Lymph node metastasis indicative of papillary carcinoma of the thyroid are rare, estimated between 10% and 21% . Cystic lymphadenopathies account for about 40% of all these metastasis . As our case illustrates, the greater aggressiveness of papillary carcinoma of the thyroid in men would explain the predominance of cystic ganglion metastasis in the male population.
According to Zhang, an age of less than 40 years, male sex, multifocality and bilaterality of papillary carcinoma of the thyroid are risk factors for cystic ganglion metastasis .
Thus, the diagnosis of metastasis of papillary carcinoma should always be mentioned in any patient with cystic cervical lymphadenopathy even if the thyroid is of normal size . The amygdaloid cyst represents their main differential diagnosis . The proportion of initially presumed cystic metastatic lymph node of branchial origin varies between 11 and 21% . The following echographic features, namely the existence of internal septa, internal nodules and a thick outer wall, characterize cystic ganglion metastasis and are rarely found in branchial cysts . However, in younger patients their appearance may be purely cystic .
The combination of radiology and FNAC was the key to the diagnosis, of which the confirmation remains histological.
FNAC is an essential examination for determining the cytological nature of a cervical mass, particularly its metastatic origin . It remains difficult in cystic lymph nodes due to hypocellularity and cellular changes caused by inflammation . In these cases, the determination of intra-ganglionic thyroglobulin dosage may help to distinguish thyroid lymph nodes from other masses [5,9]. Cervical ultrasound is the imaging method of choice for the detection and characterization of metastatic cervical lymph nodes. It makes it possible to select the ganglion to be punctured, to guide the FNAC and to look for signs of malignancy at the thyroid level by the TI-RADS score, but also at the ganglion level by the existence of microcalcifications or cystisation. About 40% of ganglionic metastasis of papillary thyroid carcinoma tend to have complete cystic degeneration . Cervical CT scan is involved in ganglionic staging.
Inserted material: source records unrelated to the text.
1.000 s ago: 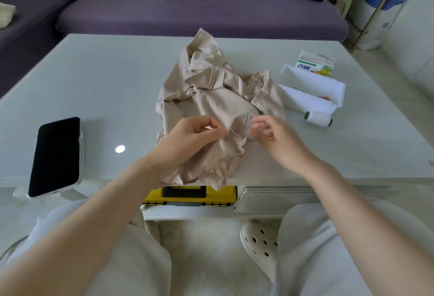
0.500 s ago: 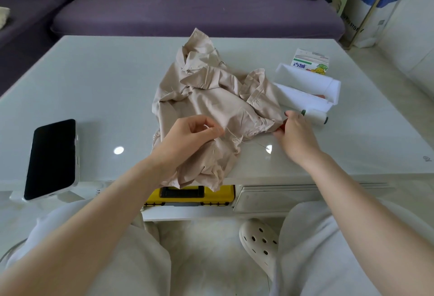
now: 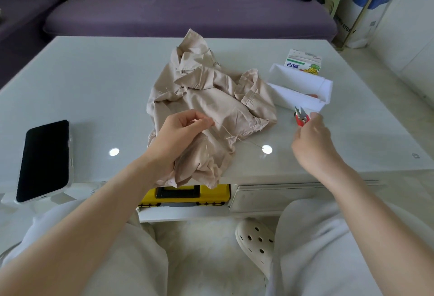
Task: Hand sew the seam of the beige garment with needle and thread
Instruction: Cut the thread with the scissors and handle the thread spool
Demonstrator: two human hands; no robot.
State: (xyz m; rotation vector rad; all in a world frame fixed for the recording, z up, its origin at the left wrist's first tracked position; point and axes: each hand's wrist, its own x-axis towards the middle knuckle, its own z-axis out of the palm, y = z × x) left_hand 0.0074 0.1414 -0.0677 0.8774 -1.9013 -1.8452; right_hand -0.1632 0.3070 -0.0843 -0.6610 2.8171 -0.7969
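Observation:
The beige garment (image 3: 211, 98) lies crumpled in the middle of the white table (image 3: 94, 89), one fold hanging over the near edge. My left hand (image 3: 180, 136) rests on it and pinches a thin thread (image 3: 225, 131) that runs to the seam. A needle (image 3: 254, 144) lies on the table just right of the cloth. My right hand (image 3: 310, 140) is to the right of the garment and grips small red thread snips (image 3: 301, 117), blades pointing away from me.
A white open box (image 3: 303, 84) and a small carton (image 3: 304, 61) stand at the right back. A black phone (image 3: 44, 159) lies at the left edge. A yellow case (image 3: 187, 194) sits under the table. A purple sofa runs behind.
My right hand moved right from the seam to beside the white box and picked up the red snips. The thread spool it covered is hidden. My left hand kept its pinch.

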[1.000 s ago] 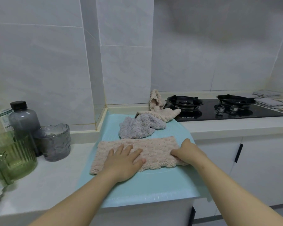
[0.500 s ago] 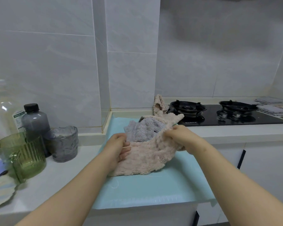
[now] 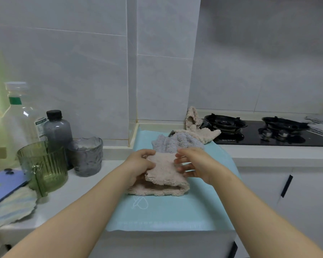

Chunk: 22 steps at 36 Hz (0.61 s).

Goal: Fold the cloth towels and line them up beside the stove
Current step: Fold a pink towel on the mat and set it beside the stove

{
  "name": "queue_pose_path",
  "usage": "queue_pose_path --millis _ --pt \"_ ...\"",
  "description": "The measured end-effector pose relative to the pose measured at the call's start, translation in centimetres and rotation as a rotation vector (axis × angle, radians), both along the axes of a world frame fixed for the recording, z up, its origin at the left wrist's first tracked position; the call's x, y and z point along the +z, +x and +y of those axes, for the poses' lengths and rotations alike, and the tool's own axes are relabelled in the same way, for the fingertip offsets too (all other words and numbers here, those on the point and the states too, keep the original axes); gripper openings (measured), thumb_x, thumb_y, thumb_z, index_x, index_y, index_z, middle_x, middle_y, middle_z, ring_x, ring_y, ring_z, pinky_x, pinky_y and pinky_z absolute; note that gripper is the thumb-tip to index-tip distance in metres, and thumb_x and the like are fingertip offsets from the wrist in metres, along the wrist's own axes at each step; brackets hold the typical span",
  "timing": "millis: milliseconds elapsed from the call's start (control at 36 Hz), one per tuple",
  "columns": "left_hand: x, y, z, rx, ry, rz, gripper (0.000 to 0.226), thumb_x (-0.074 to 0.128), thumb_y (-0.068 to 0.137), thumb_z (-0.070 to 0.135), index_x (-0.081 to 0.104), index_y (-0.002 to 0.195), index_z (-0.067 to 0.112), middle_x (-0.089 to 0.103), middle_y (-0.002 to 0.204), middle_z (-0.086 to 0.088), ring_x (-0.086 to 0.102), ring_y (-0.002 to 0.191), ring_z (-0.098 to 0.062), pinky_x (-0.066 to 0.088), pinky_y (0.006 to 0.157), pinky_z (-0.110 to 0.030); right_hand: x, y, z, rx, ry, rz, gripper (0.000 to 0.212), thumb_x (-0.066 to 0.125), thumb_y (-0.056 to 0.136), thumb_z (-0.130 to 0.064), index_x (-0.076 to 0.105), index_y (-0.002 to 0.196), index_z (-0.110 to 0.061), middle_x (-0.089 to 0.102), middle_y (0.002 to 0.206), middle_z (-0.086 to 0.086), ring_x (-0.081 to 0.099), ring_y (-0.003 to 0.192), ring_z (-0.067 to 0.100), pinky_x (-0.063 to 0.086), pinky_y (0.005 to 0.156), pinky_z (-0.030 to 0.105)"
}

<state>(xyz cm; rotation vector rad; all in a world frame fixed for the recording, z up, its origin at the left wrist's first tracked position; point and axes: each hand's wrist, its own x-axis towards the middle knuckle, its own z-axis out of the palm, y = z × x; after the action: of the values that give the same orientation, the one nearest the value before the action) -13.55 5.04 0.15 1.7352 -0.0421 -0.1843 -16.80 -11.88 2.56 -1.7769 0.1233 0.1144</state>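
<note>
The pink towel (image 3: 164,175) sits centre frame on the teal mat (image 3: 166,211), doubled over where a second ago it lay flat; my left hand (image 3: 140,162) pinches the upper flap, my right hand (image 3: 196,164) has let go, fingers spread beside it; one fold done, I judge; the grey towel (image 3: 175,142) and beige towel (image 3: 199,133) wait crumpled behind, toward the stove (image 3: 268,131) at right.

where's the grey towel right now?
Head view, centre: the crumpled grey fluffy towel lies on the teal mat, just behind the half-folded beige towel, left of the black gas stove.
</note>
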Motion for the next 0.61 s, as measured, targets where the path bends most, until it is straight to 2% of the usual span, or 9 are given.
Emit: queue_pose_path --millis 28,111,167,222,306,417,500,556,611 --pt "0.2 0.1 0.3 0.01 0.044 -0.035 0.041 0.055 0.086 -0.009 0.057 0.119 0.015 0.05 0.118 -0.006 0.056 0.098 -0.023 0.047 0.07 -0.02 0.0 0.0 -0.1 -0.005 -0.012 -0.012 0.018 0.05 0.095 -0.028 0.056 0.087 -0.014 0.061 0.085 0.004 0.054 0.06 0.017 0.043 0.056 0.024" --pt "0.7 0.4 1.7 0.023 0.091 -0.077 0.038 0.052 0.088 -0.007 0.057 0.119 0.014 0.052 0.095 0.0 0.047 0.06 -0.016 0.036 0.04 -0.014 -0.2 0.1 0.0 -0.015 -0.046 -0.042 0.014 0.05 0.094 -0.026 0.056 0.088 -0.014 0.062 0.085 0.003 0.054 0.062 0.016 0.042 0.058 0.024" --pt "0.6 0.9 2.7 0.037 0.12 -0.06 0.04 0.053 0.088 -0.005 0.055 0.122 0.014 0.054 0.094 0.0 0.045 0.059 -0.016 0.036 0.046 -0.02 -0.3 0.2 0.4 -0.02 -0.088 -0.062 0.015 0.05 0.094 -0.025 0.056 0.086 -0.015 0.061 0.084 0.001 0.053 0.064 0.015 0.041 0.06 0.024" --pt "0.5 0.9 3.5 0.036 0.162 -0.038 0.041 0.053 0.088 -0.005 0.054 0.124 0.015 0.055 0.107 -0.004 0.049 0.064 -0.016 0.039 0.054 -0.023 -0.6 0.3 0.8 -0.013 -0.135 -0.072 0.017 0.049 0.094 -0.025 0.056 0.083 -0.015 0.06 0.083 0.0 0.052 0.065 0.014 0.039 0.06 0.025" --pt "0.2 0.8 4.3 0.0 0.238 -0.038 0.043 0.056 0.087 -0.004 0.053 0.126 0.013 0.052 0.117 -0.006 0.054 0.081 -0.019 0.042 0.065 -0.024 -1.2 0.5 1.4 -0.012 -0.243 -0.091 0.018 0.048 0.094 -0.026 0.055 0.084 -0.013 0.059 0.082 -0.001 0.048 0.063 0.013 0.037 0.058 0.025" --pt "-0.6 0.5 5.0 -0.076 0.375 -0.057 0.045 0.062 0.086 0.004 0.052 0.129 0.014 0.05 0.127 -0.01 0.055 0.089 -0.017 0.044 0.07 -0.019 -2.0 0.5 2.1 -0.179 -0.685 -0.25 0.016 0.046 0.09 -0.022 0.053 0.077 -0.017 0.058 0.078 -0.001 0.053 0.077 0.021 0.036 0.063 0.028" --pt "-0.6 0.3 4.9 -0.091 0.411 -0.102 0.043 0.064 0.086 0.01 0.054 0.127 0.018 0.052 0.128 -0.01 0.055 0.113 -0.024 0.043 0.084 -0.025 -1.9 0.5 3.1 -0.269 -0.844 -0.433 0.019 0.043 0.089 -0.02 0.06 0.089 -0.014 0.065 0.093 0.003 0.056 0.093 0.026 0.043 0.072 0.033" --pt "-0.3 0.2 4.7 -0.097 0.449 -0.141 0.043 0.064 0.086 0.015 0.054 0.127 0.021 0.053 0.129 -0.007 0.054 0.114 -0.022 0.039 0.086 -0.023 -1.8 0.6 3.8 -0.199 -0.877 -0.496 0.026 0.042 0.091 -0.02 0.063 0.105 -0.015 0.063 0.112 0.004 0.051 0.108 0.026 0.041 0.086 0.036" --pt "-0.1 0.2 4.2 -0.05 0.67 -0.22 0.046 0.061 0.086 0.025 0.049 0.131 0.028 0.045 0.139 0.0 0.046 0.12 -0.02 0.036 0.095 -0.024 -2.1 0.9 4.4 -0.1 -0.923 -0.484 0.034 0.04 0.093 -0.021 0.057 0.122 -0.019 0.055 0.129 0.001 0.043 0.12 0.024 0.034 0.096 0.035"
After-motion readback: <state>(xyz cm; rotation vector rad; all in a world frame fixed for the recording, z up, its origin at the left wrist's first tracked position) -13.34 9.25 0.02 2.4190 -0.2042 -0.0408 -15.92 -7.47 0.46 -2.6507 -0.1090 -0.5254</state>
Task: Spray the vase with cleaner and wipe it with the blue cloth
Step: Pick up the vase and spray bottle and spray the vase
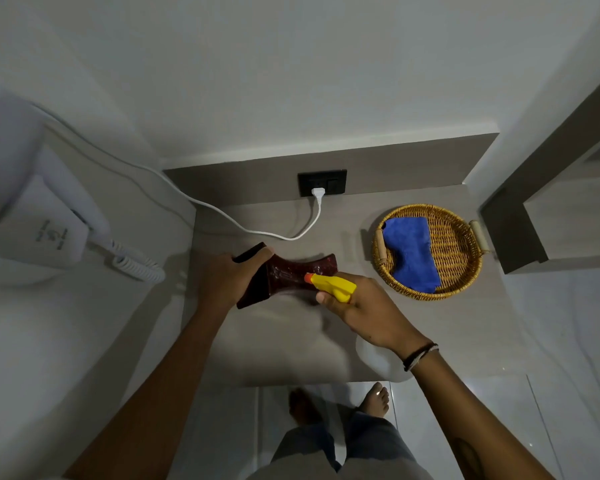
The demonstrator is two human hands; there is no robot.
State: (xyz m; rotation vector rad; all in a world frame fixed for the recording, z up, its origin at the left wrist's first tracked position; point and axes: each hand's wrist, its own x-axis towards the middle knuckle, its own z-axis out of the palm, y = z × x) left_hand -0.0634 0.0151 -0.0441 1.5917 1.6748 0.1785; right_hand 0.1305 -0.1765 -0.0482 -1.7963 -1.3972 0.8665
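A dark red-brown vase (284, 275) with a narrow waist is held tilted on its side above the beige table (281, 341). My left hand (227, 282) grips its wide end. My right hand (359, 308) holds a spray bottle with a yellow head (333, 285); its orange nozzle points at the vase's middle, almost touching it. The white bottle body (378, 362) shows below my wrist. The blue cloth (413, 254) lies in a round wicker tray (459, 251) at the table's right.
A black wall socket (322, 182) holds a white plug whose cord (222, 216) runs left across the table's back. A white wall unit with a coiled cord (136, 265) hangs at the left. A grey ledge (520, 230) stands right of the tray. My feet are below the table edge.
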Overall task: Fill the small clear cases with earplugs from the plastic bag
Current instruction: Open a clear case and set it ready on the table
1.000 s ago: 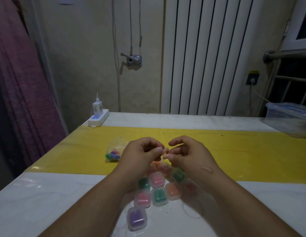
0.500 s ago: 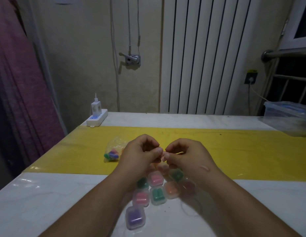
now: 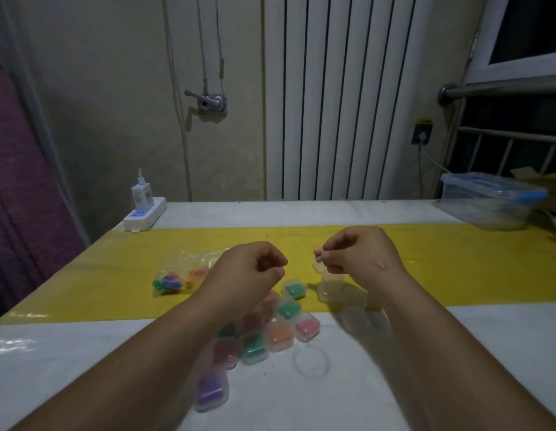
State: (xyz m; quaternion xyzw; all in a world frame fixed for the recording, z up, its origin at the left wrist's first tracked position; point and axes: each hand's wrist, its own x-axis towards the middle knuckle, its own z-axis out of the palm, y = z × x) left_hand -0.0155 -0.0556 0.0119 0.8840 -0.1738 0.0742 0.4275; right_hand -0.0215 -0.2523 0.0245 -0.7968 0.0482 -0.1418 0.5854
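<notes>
Right hand (image 3: 360, 259) pinches an empty clear case (image 3: 329, 283), presumably readying it for filling; left hand (image 3: 248, 272), curled with contents indiscernible, hovers near the plastic bag (image 3: 180, 275); filled cases (image 3: 280, 334) lie grouped on the surface (image 3: 84, 353).

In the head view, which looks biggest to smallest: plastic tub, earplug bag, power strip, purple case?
1. plastic tub
2. earplug bag
3. power strip and purple case look alike; the case is nearer the camera, so no ranking between them.
</notes>
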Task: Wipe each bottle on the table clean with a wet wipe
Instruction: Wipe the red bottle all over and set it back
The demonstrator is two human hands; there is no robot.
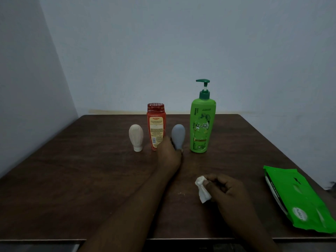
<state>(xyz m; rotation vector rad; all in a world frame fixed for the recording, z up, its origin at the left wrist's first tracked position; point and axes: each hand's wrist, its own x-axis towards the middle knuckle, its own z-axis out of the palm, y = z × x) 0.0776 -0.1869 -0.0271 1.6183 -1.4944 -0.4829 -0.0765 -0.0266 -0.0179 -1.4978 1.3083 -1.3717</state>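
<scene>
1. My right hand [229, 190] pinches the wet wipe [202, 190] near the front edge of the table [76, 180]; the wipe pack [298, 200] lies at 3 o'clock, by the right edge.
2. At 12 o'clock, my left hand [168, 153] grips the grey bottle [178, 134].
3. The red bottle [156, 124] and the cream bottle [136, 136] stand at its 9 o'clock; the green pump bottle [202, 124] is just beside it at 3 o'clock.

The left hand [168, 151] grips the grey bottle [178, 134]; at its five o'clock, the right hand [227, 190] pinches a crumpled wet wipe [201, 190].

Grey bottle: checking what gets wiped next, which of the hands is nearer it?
Left. The left hand grips the grey bottle at its lower end; the right hand is apart, nearer the camera, pinching the wet wipe.
</scene>
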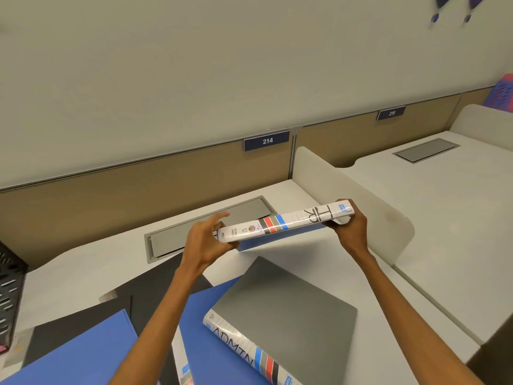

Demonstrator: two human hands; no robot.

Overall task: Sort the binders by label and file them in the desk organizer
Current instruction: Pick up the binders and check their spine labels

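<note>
Closest to me lies the grey binder (286,304), its spine marked ADMIN, and I take it as my reference. It rests on a blue binder (200,309). To its left a second blue binder (91,345) and some black binders (150,290) overlap in a loose heap on the bench (83,262). I think this heap can slide. Both forearms pass directly over it, and a low carry could drag a cover off the near edge.

Behind the grey binder and above it, the HR binder (286,222) is held in the air. Its white spine faces me and its right end is higher. The right hand (349,226) has its fingers curled round the far end. The left hand (205,240) takes the near end between the thumb and the lower fingers, while its upper fingers stand lifted off the spine. This left grip looks light to me. If the right hand lets go first, the binder may swing down and strike the grey binder.

The desk organizer (11,295) is far to the left of the grey binder, at the border of the view. Most of it is cut off, so I cannot tell which compartment is free. A wrong slot is therefore a real risk. The label also reads turned over from here, which invites a misreading.

Farther back, behind the grey binder, a cable hatch (177,240) is set in the bench.
</note>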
Pan-endoscopy with ipsilateral tonsillectomy to lymphadenopathy, plus or minus lymph node biopsy, should be systematically performed to eliminate palatal tonsil cancer, which is the most common cause of cystic ganglion metastasis . Some advocate in addition a systematic biopsy of the tongue base. In our case, the tonsillectomy was not performed because of the results very suggestive of the FNAC and the CT scan. The exploratory cervicotomy by the extemporaneous examination confirms the diagnosis, thus making it possible to carry out a suitable treatment. In the case of cystic lymph nodes revealing papillary carcinoma of the thyroid, the best treatment consists of a total thyroidectomy with ipsilateral and / or contralateral cervical lymph node dissection [1, 10].
Post-surgical radioiodine therapy, which completes the treatment, improves prognosis and facilitates monitoring. Whole body scintigraphy allows early detection of metastasis [1,5].
The prognosis remains good despite the fact that lymph nodes metastasis are a predictor of recurrence .
Cystic cervical lymph node is a typical presentation of metastasis of palatine tonsil cancers. Nevertheless, papillary carcinoma of the thyroid should always be mentioned even if the thyroid gland is normal. FNAC with determination of intra-ganglionic thyroglobulin dosage confirms the thyroid origin. When non-contributory, panendoscopy with ipsilateral tonsillectomy to lymph node, biopsy of the tongue base and lymph node should be systematically performed.